Source data:
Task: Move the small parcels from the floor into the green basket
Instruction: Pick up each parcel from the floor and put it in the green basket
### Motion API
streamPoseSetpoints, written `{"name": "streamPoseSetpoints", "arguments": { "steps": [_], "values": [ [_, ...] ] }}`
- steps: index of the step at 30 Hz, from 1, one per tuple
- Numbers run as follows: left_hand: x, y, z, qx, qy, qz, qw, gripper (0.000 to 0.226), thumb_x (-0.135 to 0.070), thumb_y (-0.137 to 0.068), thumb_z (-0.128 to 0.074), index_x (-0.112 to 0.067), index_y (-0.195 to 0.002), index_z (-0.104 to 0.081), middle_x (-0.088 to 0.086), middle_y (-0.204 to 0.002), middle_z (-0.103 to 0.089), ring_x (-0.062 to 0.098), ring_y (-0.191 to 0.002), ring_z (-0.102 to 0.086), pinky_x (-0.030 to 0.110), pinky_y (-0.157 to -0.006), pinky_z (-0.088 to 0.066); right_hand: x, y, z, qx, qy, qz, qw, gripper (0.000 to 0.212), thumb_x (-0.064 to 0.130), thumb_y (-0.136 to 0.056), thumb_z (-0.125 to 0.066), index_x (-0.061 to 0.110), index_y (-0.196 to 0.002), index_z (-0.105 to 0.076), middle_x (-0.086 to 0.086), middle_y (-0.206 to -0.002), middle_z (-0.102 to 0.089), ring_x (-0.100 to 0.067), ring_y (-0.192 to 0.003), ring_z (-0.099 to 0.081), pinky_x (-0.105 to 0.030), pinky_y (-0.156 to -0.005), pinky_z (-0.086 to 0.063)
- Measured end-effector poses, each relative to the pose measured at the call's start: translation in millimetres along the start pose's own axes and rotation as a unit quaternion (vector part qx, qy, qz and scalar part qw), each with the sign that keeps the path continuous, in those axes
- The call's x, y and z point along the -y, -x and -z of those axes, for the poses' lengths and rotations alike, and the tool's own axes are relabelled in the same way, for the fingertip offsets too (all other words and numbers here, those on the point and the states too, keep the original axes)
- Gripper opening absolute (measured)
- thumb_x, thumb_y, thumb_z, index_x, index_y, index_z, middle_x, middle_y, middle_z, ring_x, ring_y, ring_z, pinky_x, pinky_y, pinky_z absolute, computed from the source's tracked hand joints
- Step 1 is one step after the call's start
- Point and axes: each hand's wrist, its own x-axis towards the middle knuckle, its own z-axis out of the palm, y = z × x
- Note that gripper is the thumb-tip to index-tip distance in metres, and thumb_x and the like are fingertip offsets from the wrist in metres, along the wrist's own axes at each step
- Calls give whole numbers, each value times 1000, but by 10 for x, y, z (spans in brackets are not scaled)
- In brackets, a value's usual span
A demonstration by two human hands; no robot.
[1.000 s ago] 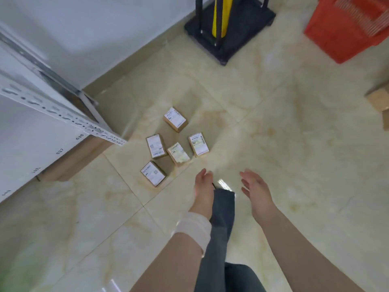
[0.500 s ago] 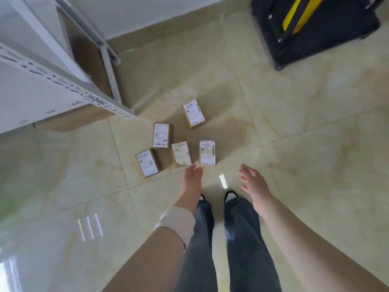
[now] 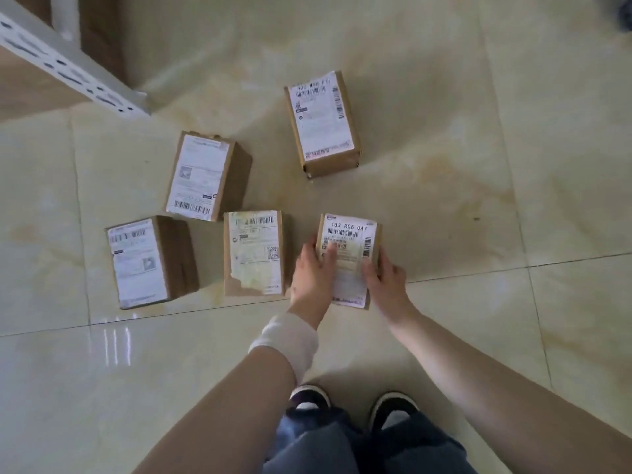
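Note:
Several small brown cardboard parcels with white labels lie on the tiled floor. My left hand (image 3: 313,270) and my right hand (image 3: 384,277) grip the two long sides of the nearest parcel (image 3: 349,248), thumbs on its label. Other parcels lie close by: one (image 3: 254,251) just left of my left hand, one at the far left (image 3: 143,261), one behind these (image 3: 205,174), and one farther back (image 3: 321,121). No green basket is in view.
A white perforated metal shelf rail (image 3: 68,70) juts in at the top left, with brown boxes under it. My two shoes (image 3: 352,405) stand on the floor tiles just below the hands.
The view has dropped much closer to the floor. Both hands have reached forward from mid-air and taken hold of the nearest parcel.

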Motion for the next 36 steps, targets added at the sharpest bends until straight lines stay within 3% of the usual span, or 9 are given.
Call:
{"name": "streamPoseSetpoints", "arguments": {
  "steps": [3,7,11,15,19,23,26,30,36],
  "values": [
    [156,-155,-49,18,37,-15,999,52,-57,-89,-39,-25,-130,-41,2,-118,-64,24,-107,-60,39,-94,-48,-141,-129,-97,-23,2,42,999,86,72,-75,-33,26,-147,-25,-5,-142,-35,-17,-136,-21,-23,-109,-17],
    [203,-131,-58,32,123,-30,991,45,-50,-90,-44,-31,-130,-42,-5,-108,-62,15,-100,-60,31,-87,-51,-399,-322,-125,-28,-9,77,997,80,84,-72,-33,34,-134,-42,-3,-131,-54,-30,-124,-47,-53,-103,-40],
    [33,182,53,57,199,-16,978,43,-45,-94,-39,-30,-134,-39,-6,-110,-59,2,-91,-57,13,-68,-49,-24,43,17,-15,-85,83,993,14,39,-96,-42,34,-104,-52,12,-102,-62,9,-85,-65,-11,-69,-52],
    [-298,867,442,98,271,-6,957,49,-42,-95,-37,-27,-141,-28,2,-123,-57,12,-105,-58,22,-82,-52,519,779,238,21,-95,73,993,23,35,-97,-38,33,-118,-47,11,-108,-62,0,-92,-62,-6,-59,-50],
    [-711,1894,1199,57,336,-10,940,50,-36,-96,-41,-22,-142,-28,9,-131,-55,22,-117,-56,34,-95,-50,1295,1880,287,39,-65,73,994,37,39,-96,-39,24,-129,-47,11,-107,-63,0,-92,-61,-5,-58,-49],
    [-1036,3123,2220,0,414,-9,910,49,-33,-95,-45,-26,-141,-31,-2,-108,-62,13,-98,-61,28,-84,-53,2180,3161,110,75,-58,67,993,43,39,-95,-43,14,-131,-44,4,-105,-65,-8,-94,-65,-13,-62,-54],
    [-1117,3896,2960,-53,453,-10,890,51,-34,-94,-46,-22,-142,-33,6,-118,-62,21,-108,-61,34,-91,-52,2706,4041,-187,108,-47,77,990,36,41,-95,-43,18,-121,-50,4,-100,-68,-8,-88,-67,-21,-67,-54],
    [-890,4619,3822,-113,497,-19,860,52,-38,-94,-45,-24,-142,-33,6,-125,-60,21,-110,-60,39,-96,-50,3130,4926,-800,146,-4,111,983,33,43,-95,-41,22,-114,-57,3,-101,-69,-14,-92,-67,-30,-75,-55],
    [99,5300,4996,-186,584,-1,790,50,-37,-94,-45,-23,-142,-35,-1,-112,-60,10,-91,-60,32,-87,-50,3200,5985,-2185,207,67,115,969,28,45,-94,-42,25,-106,-58,5,-94,-68,-13,-85,-66,-26,-67,-53]
  ]
}}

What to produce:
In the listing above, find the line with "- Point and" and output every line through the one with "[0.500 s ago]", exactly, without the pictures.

Solution below:
- Point and axes: each hand's wrist, its own x-axis towards the middle knuckle, its own z-axis out of the palm, y = z × x
- Note that gripper is the thumb-tip to index-tip distance in metres, and thumb_x and the like are fingertip offsets from the wrist in metres, along the wrist's own axes at each step
- Calls give whole numbers, each value times 1000, but by 10 for x, y, z (spans in brackets are not scaled)
- In brackets, a value's usual span
A demonstration by two human hands; no robot.
[1.000 s ago] 
[0.500 s ago] 

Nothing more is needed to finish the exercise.